(WHAT TO WORK ON): Set down word for word the lines that begin the entries and run through the line containing "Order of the". Give nothing further.

EXERCISE INPUTS Block Start

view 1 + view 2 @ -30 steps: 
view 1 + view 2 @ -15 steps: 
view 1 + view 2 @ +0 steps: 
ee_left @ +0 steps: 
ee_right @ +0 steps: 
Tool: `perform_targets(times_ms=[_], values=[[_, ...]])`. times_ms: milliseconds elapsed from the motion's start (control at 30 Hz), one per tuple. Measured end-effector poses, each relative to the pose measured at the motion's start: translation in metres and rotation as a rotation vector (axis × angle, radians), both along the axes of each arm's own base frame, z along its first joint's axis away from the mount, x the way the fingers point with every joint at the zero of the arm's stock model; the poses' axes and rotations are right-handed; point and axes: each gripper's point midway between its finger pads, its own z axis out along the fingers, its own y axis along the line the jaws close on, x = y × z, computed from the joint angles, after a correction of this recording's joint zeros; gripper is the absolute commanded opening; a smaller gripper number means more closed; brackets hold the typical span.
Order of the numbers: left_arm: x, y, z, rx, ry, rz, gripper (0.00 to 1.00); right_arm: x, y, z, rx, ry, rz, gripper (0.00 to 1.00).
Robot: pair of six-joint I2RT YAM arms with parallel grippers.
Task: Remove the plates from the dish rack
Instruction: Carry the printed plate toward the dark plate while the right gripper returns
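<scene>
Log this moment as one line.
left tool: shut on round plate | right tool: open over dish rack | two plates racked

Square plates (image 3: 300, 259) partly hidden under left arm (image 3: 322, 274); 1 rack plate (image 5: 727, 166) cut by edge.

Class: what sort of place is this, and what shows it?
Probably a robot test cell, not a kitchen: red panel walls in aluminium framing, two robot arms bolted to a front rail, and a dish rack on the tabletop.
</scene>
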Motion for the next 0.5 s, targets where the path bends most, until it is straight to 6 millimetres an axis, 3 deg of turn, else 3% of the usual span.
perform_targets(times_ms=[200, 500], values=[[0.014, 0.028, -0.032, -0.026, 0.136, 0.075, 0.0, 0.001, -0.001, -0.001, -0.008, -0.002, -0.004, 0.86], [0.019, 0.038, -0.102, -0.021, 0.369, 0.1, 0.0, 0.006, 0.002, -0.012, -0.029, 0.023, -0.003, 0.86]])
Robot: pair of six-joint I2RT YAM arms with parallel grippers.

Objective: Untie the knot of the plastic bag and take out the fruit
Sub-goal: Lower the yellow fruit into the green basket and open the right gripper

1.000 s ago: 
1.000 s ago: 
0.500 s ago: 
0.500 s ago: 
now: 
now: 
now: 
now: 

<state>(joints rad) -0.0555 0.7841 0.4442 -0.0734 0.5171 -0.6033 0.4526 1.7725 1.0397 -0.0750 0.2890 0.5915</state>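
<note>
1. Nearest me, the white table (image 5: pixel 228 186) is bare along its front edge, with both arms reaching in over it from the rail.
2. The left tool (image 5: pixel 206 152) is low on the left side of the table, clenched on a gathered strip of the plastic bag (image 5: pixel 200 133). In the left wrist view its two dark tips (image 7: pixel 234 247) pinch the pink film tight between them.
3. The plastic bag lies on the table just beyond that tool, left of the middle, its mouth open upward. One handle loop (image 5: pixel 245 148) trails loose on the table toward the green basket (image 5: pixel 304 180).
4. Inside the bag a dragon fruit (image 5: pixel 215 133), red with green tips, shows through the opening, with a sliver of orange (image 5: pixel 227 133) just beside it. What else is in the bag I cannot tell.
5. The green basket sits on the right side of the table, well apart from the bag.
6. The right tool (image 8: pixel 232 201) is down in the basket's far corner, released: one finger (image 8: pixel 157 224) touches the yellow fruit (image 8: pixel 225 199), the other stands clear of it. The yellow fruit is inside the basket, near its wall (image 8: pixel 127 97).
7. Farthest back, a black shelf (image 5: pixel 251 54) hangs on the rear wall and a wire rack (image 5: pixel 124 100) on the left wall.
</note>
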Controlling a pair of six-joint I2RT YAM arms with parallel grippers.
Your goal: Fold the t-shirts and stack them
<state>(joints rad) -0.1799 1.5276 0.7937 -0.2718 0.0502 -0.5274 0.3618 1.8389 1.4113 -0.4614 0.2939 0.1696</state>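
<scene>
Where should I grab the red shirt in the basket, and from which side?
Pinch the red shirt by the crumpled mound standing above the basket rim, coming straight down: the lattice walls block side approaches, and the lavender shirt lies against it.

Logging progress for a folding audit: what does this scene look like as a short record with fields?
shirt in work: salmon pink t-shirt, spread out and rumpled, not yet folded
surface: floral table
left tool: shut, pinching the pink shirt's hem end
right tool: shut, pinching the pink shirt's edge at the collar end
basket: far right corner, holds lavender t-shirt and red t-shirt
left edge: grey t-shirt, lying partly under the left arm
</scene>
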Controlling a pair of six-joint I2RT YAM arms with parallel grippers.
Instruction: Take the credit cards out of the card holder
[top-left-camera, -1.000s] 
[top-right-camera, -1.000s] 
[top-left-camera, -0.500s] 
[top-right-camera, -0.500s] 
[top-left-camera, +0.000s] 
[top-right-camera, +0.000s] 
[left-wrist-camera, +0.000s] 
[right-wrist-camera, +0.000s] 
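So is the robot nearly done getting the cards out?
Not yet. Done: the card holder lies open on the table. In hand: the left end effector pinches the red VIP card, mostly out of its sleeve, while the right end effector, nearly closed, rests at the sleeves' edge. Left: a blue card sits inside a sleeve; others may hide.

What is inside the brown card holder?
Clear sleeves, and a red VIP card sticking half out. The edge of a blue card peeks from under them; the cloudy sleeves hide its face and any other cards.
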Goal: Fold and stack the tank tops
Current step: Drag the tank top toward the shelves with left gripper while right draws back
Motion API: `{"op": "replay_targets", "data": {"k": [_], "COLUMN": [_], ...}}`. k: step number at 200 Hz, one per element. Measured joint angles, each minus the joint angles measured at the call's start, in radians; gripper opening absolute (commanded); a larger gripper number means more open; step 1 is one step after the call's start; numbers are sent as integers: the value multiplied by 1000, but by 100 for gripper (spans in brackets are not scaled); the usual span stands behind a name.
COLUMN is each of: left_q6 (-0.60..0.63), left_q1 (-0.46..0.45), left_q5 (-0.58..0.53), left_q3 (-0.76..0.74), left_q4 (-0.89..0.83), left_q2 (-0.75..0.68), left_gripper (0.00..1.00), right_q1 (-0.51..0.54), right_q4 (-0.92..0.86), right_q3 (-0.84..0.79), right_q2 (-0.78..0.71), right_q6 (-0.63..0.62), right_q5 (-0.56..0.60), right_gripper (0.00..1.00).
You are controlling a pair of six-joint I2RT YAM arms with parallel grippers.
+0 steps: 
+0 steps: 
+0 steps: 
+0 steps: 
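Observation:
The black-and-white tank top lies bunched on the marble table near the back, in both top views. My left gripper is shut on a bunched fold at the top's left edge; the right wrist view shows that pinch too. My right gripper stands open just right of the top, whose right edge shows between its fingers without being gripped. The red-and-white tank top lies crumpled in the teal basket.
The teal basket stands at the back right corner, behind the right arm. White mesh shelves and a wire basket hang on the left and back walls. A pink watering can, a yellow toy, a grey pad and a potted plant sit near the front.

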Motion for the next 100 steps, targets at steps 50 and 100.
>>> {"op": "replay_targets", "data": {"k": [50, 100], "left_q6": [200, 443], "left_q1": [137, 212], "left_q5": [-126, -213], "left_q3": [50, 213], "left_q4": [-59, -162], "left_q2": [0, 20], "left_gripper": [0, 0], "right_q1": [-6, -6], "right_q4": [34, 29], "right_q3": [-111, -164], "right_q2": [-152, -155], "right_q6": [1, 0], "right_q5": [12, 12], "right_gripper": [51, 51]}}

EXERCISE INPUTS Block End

(COMPLETED EXERCISE):
view 1 + view 2 @ -30 steps: 
view 1 + view 2 @ -15 steps: 
view 1 + view 2 @ +0 steps: 
ee_left @ +0 steps: 
ee_right @ +0 steps: 
Tool: `perform_targets(times_ms=[_], values=[[_, ...]])`. times_ms: milliseconds elapsed from the motion's start (control at 30 Hz), one per tuple. Measured end-effector poses, each relative to the pose measured at the motion's start: translation in metres and rotation as a rotation vector (axis × angle, radians), both along the axes of each arm's own base frame, z along its first joint's axis away from the mount, x the way the fingers point with every joint at the zero of the arm's stock model; the poses' axes and rotations are right-handed; point and axes: each gripper's point midway between its finger pads, its own z axis out along the fingers, its own y axis along the line the jaws close on, x = y × z, computed from the joint angles, after a correction of this recording's joint zeros; gripper is the absolute commanded opening; a smaller gripper number means more closed; brackets hold the typical span.
Order of the numbers: left_arm: x, y, z, rx, ry, rz, gripper (0.00 to 1.00); right_arm: x, y, z, rx, ry, rz, gripper (0.00 to 1.00).

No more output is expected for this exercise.